- **What you should do**
Apart from the images, reproduce all of the data word for word.

++++++++++

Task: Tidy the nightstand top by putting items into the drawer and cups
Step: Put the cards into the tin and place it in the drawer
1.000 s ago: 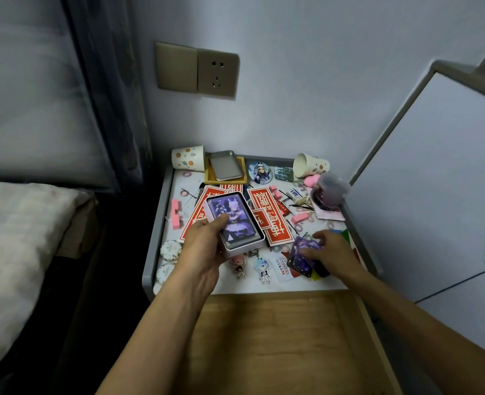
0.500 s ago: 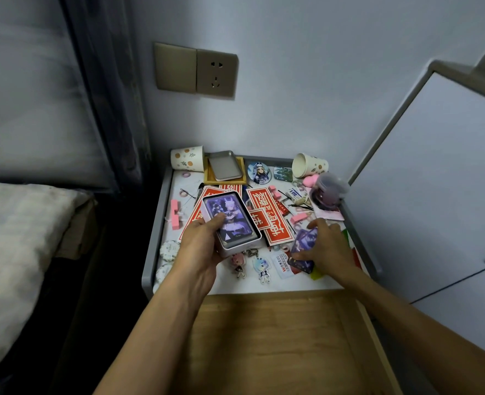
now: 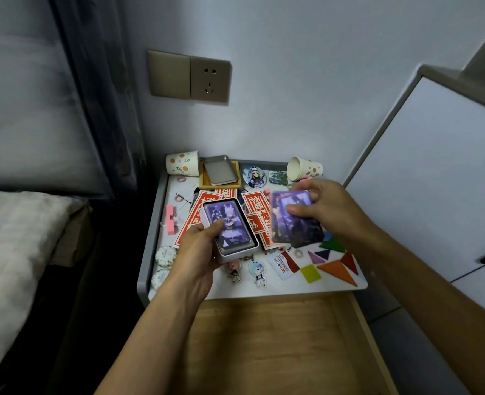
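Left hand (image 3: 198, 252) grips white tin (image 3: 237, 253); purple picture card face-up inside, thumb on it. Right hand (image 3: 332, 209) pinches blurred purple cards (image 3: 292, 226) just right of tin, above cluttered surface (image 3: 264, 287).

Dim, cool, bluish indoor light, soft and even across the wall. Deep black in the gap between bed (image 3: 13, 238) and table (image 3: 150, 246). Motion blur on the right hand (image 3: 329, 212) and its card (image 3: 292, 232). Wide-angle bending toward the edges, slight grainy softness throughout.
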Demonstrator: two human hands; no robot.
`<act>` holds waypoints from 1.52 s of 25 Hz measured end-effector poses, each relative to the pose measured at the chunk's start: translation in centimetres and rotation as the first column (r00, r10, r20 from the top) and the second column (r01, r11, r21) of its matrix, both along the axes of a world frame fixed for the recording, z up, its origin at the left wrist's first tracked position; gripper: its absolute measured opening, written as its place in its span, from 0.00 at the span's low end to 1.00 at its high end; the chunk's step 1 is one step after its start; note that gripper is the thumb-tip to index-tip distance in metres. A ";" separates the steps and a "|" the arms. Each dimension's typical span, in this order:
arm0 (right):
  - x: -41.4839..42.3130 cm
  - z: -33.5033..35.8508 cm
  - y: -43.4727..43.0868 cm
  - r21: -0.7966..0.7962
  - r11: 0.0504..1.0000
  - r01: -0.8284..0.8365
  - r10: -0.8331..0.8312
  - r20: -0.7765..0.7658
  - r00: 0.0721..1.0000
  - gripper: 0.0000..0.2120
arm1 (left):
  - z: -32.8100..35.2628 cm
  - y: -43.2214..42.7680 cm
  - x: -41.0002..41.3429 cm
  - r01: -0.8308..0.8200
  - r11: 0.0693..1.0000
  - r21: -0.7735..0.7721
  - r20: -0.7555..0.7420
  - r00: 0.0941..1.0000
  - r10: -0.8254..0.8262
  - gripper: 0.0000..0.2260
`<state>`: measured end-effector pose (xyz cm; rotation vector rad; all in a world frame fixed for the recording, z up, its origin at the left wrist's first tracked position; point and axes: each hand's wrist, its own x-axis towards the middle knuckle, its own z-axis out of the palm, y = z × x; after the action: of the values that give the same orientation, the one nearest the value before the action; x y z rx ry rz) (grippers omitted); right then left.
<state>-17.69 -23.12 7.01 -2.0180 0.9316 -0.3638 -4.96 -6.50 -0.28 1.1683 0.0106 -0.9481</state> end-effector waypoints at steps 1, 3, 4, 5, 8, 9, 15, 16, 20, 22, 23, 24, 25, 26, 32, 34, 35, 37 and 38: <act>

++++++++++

- **Solved exercise**
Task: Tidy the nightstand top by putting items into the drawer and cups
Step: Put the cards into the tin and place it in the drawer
1.000 s ago: 
0.500 s ago: 
now: 
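Left hand (image 3: 198, 252) grips white tin (image 3: 237, 253); purple picture card face-up inside, thumb on it. Right hand (image 3: 332, 209) pinches blurred purple cards (image 3: 292, 226) just right of tin, above cluttered surface (image 3: 264, 287).

Dim, cool, bluish indoor light, soft and even across the wall. Deep black in the gap between bed (image 3: 13, 238) and table (image 3: 150, 246). Motion blur on the right hand (image 3: 329, 212) and its card (image 3: 292, 232). Wide-angle bending toward the edges, slight grainy softness throughout.
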Demonstrator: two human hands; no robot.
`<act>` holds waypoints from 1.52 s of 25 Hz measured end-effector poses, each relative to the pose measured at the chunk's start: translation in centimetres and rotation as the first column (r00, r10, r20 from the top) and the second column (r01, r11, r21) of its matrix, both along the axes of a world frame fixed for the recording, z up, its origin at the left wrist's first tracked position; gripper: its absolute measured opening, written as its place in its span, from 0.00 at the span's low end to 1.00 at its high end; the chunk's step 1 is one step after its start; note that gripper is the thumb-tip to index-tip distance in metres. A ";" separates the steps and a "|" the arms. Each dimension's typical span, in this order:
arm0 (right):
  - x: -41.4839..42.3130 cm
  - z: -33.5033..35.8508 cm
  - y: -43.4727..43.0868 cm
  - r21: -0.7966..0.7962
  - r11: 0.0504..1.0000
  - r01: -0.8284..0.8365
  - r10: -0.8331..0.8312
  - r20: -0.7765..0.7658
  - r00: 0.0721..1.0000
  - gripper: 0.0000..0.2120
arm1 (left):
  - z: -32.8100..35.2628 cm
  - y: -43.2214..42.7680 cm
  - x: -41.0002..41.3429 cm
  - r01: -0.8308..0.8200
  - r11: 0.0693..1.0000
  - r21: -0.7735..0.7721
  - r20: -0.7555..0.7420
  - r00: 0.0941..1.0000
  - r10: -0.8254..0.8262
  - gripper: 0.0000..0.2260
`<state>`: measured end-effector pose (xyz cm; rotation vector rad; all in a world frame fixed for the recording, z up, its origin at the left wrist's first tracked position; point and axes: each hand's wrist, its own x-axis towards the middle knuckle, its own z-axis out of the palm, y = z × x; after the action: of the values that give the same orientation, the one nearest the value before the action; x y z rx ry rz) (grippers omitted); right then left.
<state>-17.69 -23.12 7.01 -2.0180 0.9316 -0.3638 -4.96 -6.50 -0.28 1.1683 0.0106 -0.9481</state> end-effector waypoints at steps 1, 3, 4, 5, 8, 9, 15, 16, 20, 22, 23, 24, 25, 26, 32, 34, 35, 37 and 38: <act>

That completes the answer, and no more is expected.